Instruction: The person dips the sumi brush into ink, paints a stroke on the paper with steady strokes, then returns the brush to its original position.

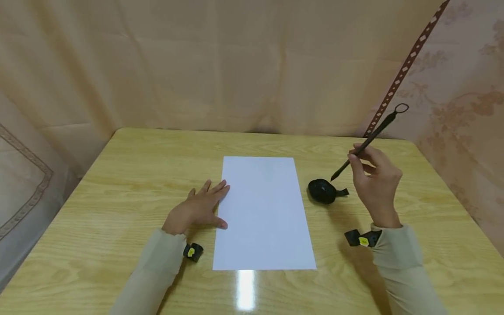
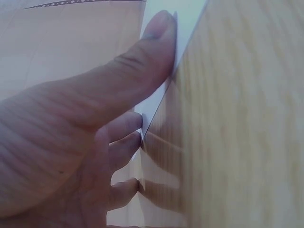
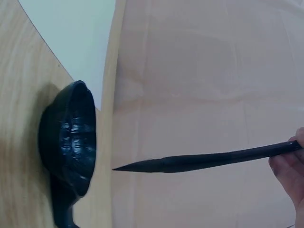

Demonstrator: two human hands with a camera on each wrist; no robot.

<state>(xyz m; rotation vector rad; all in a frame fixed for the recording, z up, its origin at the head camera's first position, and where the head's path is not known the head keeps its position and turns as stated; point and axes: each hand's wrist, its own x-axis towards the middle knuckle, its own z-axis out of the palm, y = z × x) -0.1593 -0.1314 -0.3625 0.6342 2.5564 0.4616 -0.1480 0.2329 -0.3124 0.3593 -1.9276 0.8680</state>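
Observation:
My right hand (image 1: 376, 179) pinches a dark ink brush (image 1: 368, 142) with a ring at its top end, held slanted with its tip down. In the right wrist view the pointed brush tip (image 3: 137, 166) hangs above a small black ink dish (image 3: 69, 140), apart from it. The dish has a short handle and a glossy inside. A blank white sheet of paper (image 1: 261, 214) lies upright in front of me. My left hand (image 1: 198, 208) rests at its left edge with fingers spread; the thumb (image 2: 152, 42) and some fingertips are on the paper.
The wood-grain table (image 1: 118, 175) reaches back to a beige curtain (image 1: 236, 65). Patterned fabric (image 1: 460, 109) hangs along the right side. Each wrist carries a small black camera, and a bright reflection (image 1: 246, 291) shows below the sheet.

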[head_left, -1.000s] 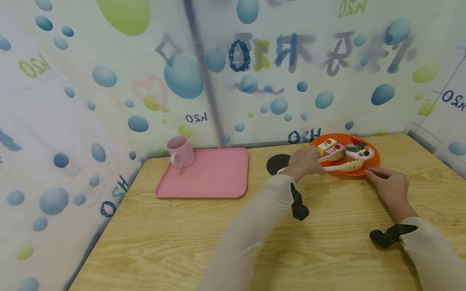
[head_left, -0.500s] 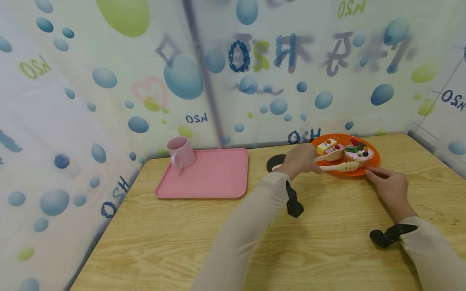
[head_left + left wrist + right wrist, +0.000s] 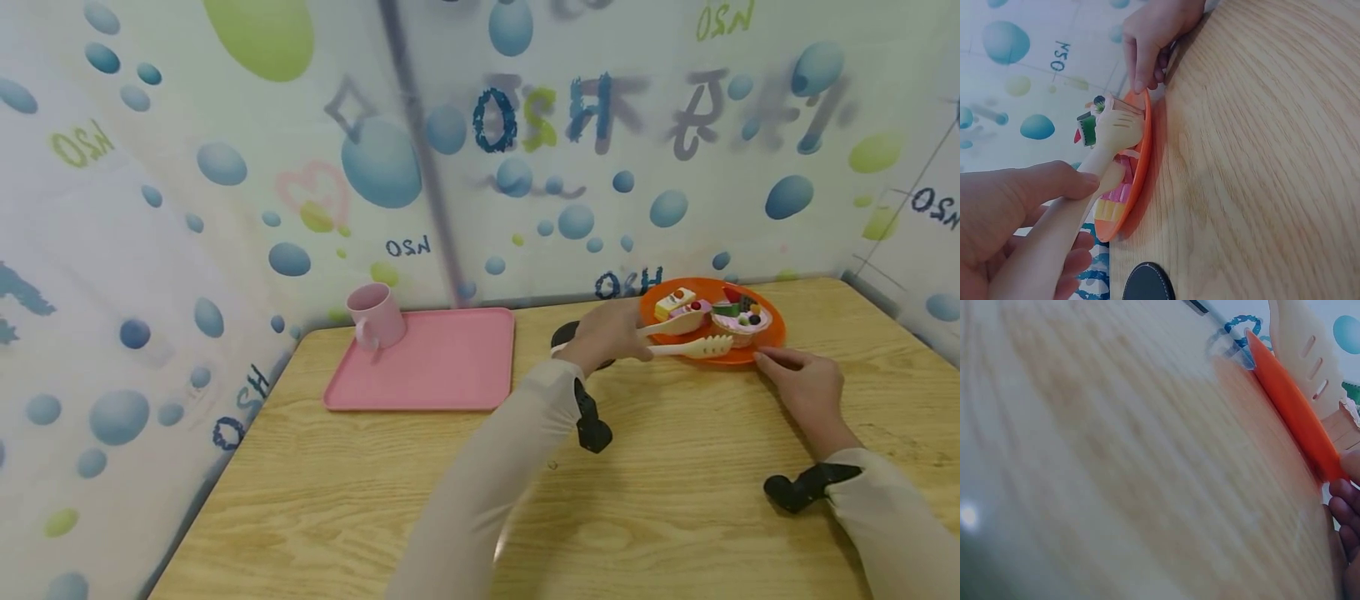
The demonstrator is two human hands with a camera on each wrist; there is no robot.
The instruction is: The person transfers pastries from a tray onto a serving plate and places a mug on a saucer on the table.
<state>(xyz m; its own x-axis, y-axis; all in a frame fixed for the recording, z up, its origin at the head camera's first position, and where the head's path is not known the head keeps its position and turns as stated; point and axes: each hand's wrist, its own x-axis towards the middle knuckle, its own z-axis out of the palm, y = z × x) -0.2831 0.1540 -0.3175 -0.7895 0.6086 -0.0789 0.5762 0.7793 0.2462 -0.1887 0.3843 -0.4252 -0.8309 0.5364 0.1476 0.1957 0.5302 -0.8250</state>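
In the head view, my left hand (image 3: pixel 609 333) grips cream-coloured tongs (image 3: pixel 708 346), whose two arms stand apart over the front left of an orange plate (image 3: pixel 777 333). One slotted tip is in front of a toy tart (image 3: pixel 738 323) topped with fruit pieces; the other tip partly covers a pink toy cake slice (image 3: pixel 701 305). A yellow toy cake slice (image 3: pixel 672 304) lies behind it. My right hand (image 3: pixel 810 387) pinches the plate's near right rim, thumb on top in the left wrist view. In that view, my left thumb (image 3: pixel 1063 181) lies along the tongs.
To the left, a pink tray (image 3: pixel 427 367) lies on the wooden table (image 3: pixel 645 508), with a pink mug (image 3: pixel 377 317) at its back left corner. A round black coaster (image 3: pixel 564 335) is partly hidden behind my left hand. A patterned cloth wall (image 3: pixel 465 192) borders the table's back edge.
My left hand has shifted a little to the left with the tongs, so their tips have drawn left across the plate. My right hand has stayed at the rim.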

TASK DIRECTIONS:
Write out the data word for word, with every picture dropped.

SOLUTION TO THE PROBLEM:
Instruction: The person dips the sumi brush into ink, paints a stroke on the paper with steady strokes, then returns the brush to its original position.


Demonstrator: two human hands with a camera on each wrist; no robot.

<state>(xyz m; rotation vector rad; all in a frame fixed for the recording, z up, its origin at the head camera's first position, and where the head's path is not known the head keeps its position and turns as stated; point and axes: each hand's wrist, its own x-axis towards the middle knuckle, its own z-axis out of the palm, y = z × x) -0.1593 -0.1314 -0.3625 0.6342 2.5564 0.4616 -0.1480 0.2329 -0.3124 0.3593 -1.9276 0.8680</state>
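Observation:
My right hand (image 1: 376, 179) pinches a dark ink brush (image 1: 368, 142) with a ring at its top end, held slanted with its tip down. In the right wrist view the pointed brush tip (image 3: 137, 166) hangs above a small black ink dish (image 3: 69, 140), apart from it. The dish has a short handle and a glossy inside. A blank white sheet of paper (image 1: 261, 214) lies upright in front of me. My left hand (image 1: 198, 208) rests at its left edge with fingers spread; the thumb (image 2: 152, 42) and some fingertips are on the paper.
The wood-grain table (image 1: 118, 175) reaches back to a beige curtain (image 1: 236, 65). Patterned fabric (image 1: 460, 109) hangs along the right side. Each wrist carries a small black camera, and a bright reflection (image 1: 246, 291) shows below the sheet.
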
[head_left, -1.000s] 
[head_left, -0.500s] 
[head_left + left wrist + right wrist, +0.000s] 
The demonstrator is two human hands with a camera on each wrist; there is no robot.
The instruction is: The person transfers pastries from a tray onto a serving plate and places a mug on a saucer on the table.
<state>(xyz m; its own x-axis, y-axis; all in a frame fixed for the recording, z up, its origin at the head camera's first position, and where the head's path is not known the head keeps its position and turns as stated; point and axes: each hand's wrist, its own x-axis towards the middle knuckle, its own z-axis out of the palm, y = z × x) -0.2831 0.1540 -0.3175 -0.7895 0.6086 -0.0789 0.5762 0.7793 0.2462 -0.1887 0.3843 -0.4252 -0.8309 0.5364 0.1476 0.1957 0.5302 -0.8250</state>
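In the head view, my left hand (image 3: pixel 609 333) grips cream-coloured tongs (image 3: pixel 708 346), whose two arms stand apart over the front left of an orange plate (image 3: pixel 777 333). One slotted tip is in front of a toy tart (image 3: pixel 738 323) topped with fruit pieces; the other tip partly covers a pink toy cake slice (image 3: pixel 701 305). A yellow toy cake slice (image 3: pixel 672 304) lies behind it. My right hand (image 3: pixel 810 387) pinches the plate's near right rim, thumb on top in the left wrist view. In that view, my left thumb (image 3: pixel 1063 181) lies along the tongs.
To the left, a pink tray (image 3: pixel 427 367) lies on the wooden table (image 3: pixel 645 508), with a pink mug (image 3: pixel 377 317) at its back left corner. A round black coaster (image 3: pixel 564 335) is partly hidden behind my left hand. A patterned cloth wall (image 3: pixel 465 192) borders the table's back edge.
My left hand has shifted a little to the left with the tongs, so their tips have drawn left across the plate. My right hand has stayed at the rim.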

Nothing more remains in this exercise.